Anniversaries are often a good time to reflect back on events, both good and bad. As I’m uploading this blog post, it has been exactly three years since my life was turned upside down, by an accident that I can’t even remember. This anniversary is particularly noteworthy, because my accident was followed, roughly and unofficially, by spending eighteen months in “post concussion hell”. In other words, I’ve now managed to have escaped it, as long as I had been imprisoned by it.
So, what accounted for the change? I wish I knew, but the truth is that there isn’t one single answer. A combination of- in no particular order- time, persistence, luck, support, therapy, hobbies, perspective, social interaction, and medication changes, all played a role, to various degrees. In October 2018, I started playing guitar on a regular basis. A month later, I moved into my own apartment. In April 2019, I became consumed by Game of Thrones. That last one might sound kind of silly, but the fact that I was able to be consumed by a television show- albeit a crazy one- really showed me that I had regained my ability to enjoy things in life again. None of these activities specifically marked a turning point- it took several months of living on my own again, before I felt comfortable with it- but they were all accomplishments that I never thought would be possible, during that hellish period after my accident. At the time of this blog, I am feeling reasonably optimistic about my life, and not only grateful for all the things I am optimistic about, but for the optimism itself. There’s nothing like gaining back some hope after losing all of it, to really be able to appreciate it.

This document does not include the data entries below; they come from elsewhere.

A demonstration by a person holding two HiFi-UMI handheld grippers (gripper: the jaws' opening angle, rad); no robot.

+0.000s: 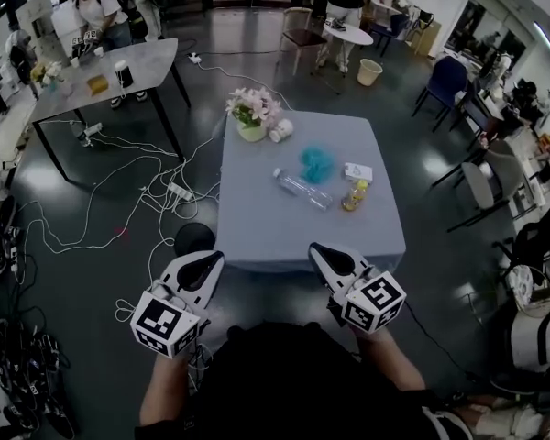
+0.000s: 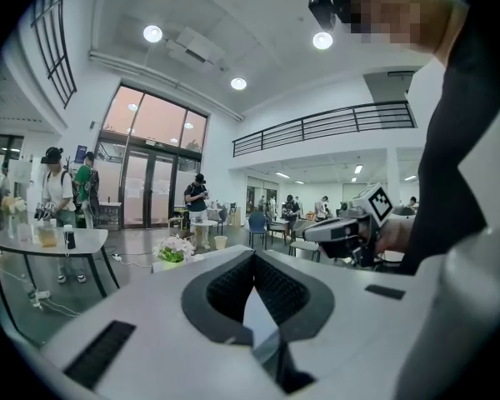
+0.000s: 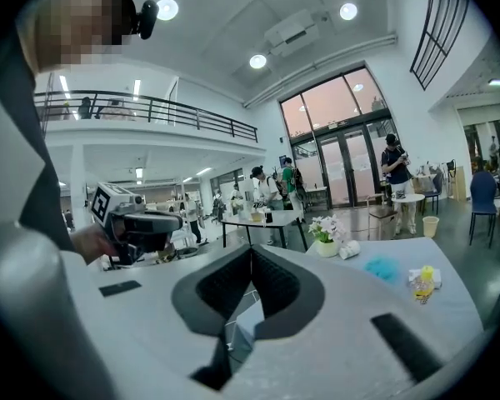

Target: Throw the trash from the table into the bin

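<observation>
Where white cables (image 1: 147, 177) trail over the dark polished floor (image 1: 101, 273) of a large open hall, a square table (image 1: 257, 241) stands under a grey-blue cloth. A clear plastic bottle (image 1: 302, 189) lies on its side near the table's middle. Its long axis runs diagonally from the far left corner toward the near right corner, and I cannot tell which end carries the cap. A small yellow bottle (image 1: 354, 196) sits just beside its right end, with a teal mesh ball (image 1: 315, 161) and a white packet (image 1: 357, 171) behind. A flower pot (image 1: 251, 115) and a tipped paper cup (image 1: 281, 130) sit at the far left corner. A round black bin (image 1: 194, 239) sits on the floor by the near left corner. The left gripper (image 1: 209, 260) and the right gripper (image 1: 322, 251) hang before the near edge, each with its jaws pressed together on nothing.
</observation>
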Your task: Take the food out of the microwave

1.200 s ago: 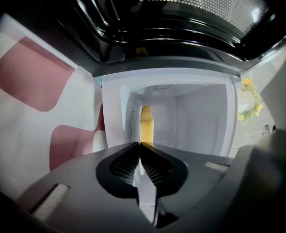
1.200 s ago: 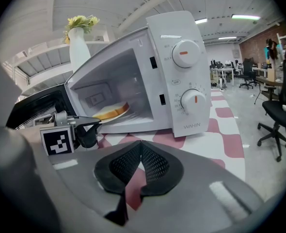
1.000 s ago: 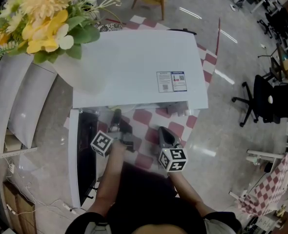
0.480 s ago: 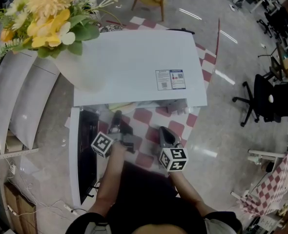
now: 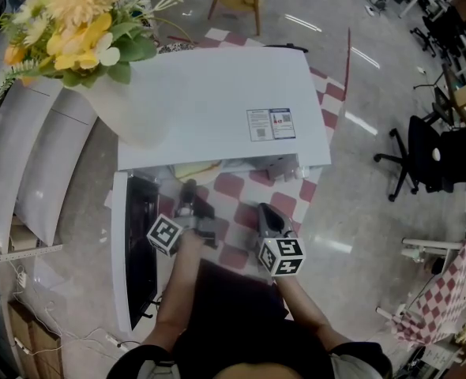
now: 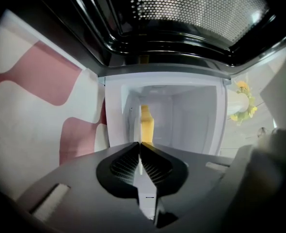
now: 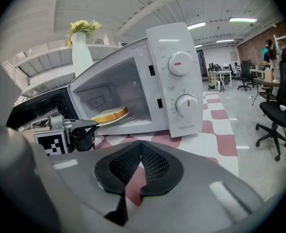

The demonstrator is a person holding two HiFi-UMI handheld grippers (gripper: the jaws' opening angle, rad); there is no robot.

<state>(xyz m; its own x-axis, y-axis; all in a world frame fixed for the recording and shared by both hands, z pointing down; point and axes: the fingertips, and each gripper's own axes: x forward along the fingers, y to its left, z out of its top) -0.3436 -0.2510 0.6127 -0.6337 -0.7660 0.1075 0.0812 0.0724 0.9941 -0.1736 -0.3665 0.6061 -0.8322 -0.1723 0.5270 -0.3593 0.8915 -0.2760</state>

Right now, my biggest concerns don’t involve myself, but all that’s going on “out there”. Since everyone’s reality got turned upside down a few months ago “to stop the spread”, I’ve actually managed to enjoy the relative quiet of more people staying at home. But as someone who already spent plenty of time avoiding the dangers of the outside world, rest assured, continuing to do so on a daily basis only serves to enforce that mentality, whether the coronavirus threat fades or not.
It’s also worth remembering that as so many of our resources have gone to prevent one threat, so many others have gone unchecked. Watching our society increasingly gripped with fear and loathing, not just of the virus but of each other, makes me think about how difficult it must be for those who are in serious need of help, as I was not that long ago. A big part of my recovery was achieved thanks to the help of others, but I recognize how tough it must be for those who don’t have the same access right now.
My best advice to anyone dealing with such challenges is that even with these new obstacles, there are people out there who care, are willing to help, and thanks to technology, can be reached pretty easily. As important as it is to live in the present, there is always hope to build a better future, so long as you’re willing to try.
So that’s three years in the books. I can’t begin to imagine what the next three will bring, but given the times we’re living in, who knows how things will even be in three months? We’ll all find out soon enough.